NTT Communication Science Laboratories, 2-4 Hikaridai Seika-cho, 619-0237 Kyoto, Japan.
J Acoust Soc Am. 2013 May;133(5):EL339-45. doi: 10.1121/1.4795851.
This paper introduces an approach for online speech source clustering and separation, which is based on the utilization of the multichannel location information in a recursive expectation maximization (EM) algorithm. Specifically, the normalized multichannel speech-recording vector is employed as a feature vector and is modeled using Watson mixture model. The model parameters are determined by maximizing the data likelihood at every time-frequency slot in an online processing manner.

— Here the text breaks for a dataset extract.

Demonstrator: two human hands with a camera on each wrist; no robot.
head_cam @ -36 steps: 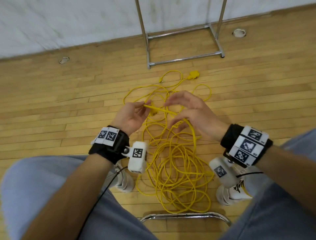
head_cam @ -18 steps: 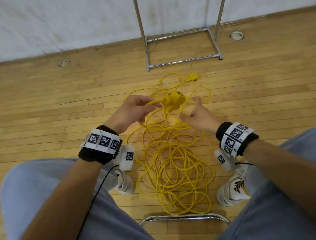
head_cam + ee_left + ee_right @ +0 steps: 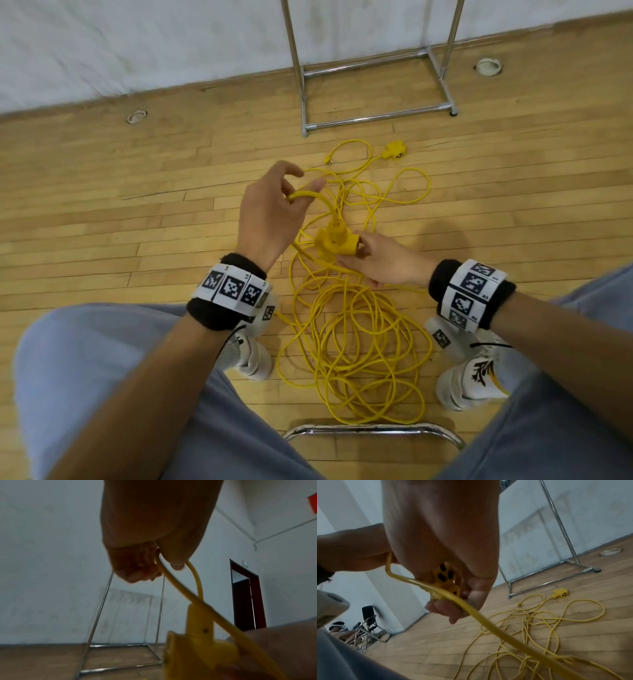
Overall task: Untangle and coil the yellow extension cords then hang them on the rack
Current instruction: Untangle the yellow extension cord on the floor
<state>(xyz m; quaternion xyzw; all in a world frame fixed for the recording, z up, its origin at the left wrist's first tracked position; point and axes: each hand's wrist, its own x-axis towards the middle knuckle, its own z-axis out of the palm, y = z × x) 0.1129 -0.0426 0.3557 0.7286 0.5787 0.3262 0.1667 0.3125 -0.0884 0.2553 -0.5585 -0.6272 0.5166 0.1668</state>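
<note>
The wood floor (image 3: 102, 219) spreads out under both hands, and the metal rack (image 3: 373, 65) stands on it beyond the fingertips, against the white wall (image 3: 137, 44), well apart from either hand. Below and between the two wrists lies the tangled pile of yellow cords (image 3: 356, 346), its loops crossing over one another on the floor between the person's white shoes (image 3: 469, 380), with looser strands running out past the hands toward the rack. Just under the pile, nearest the body, a curved chrome chair bar (image 3: 373, 430) shows between the knees. The left hand (image 3: 267, 219) is raised above the pile, its lower fingers curled around a bend of cord (image 3: 308, 196) while the forefinger and thumb stand apart above it; the left wrist view shows the cord leaving that grip in a loop. From there the cord drops to the yellow socket block (image 3: 337, 243), which sits just to the right of the left wrist. The right hand (image 3: 380, 263) holds that block from the side, fingers closed around it, and the right wrist view shows dark slots on its face, though blur makes the exact finger placement hard to read. Farther off, beyond both hands and near the rack's foot, a second socket block (image 3: 396, 151) lies on the floor, with a small plug (image 3: 329, 161) just to its left.
</note>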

Consequently, the proposed approach can continuously adjust the speech clusters. Promising results showing the advantage of the proposed approach over the batch EM algorithm in the case of two speakers with speaker movement are obtained.
本文提出了一种基于递归期望最大化(EM)算法中多通道位置信息利用的在线语音源聚类和分离方法。具体来说,使用归一化多通道语音记录向量作为特征向量,并使用 Watson 混合模型对其进行建模。模型参数通过以在线处理方式在每个时频槽中最大化数据似然度来确定。因此,所提出的方法可以不断调整语音聚类。在两个说话人存在说话人移动的情况下,与批量 EM 算法相比,所提出的方法具有优势,结果令人鼓舞。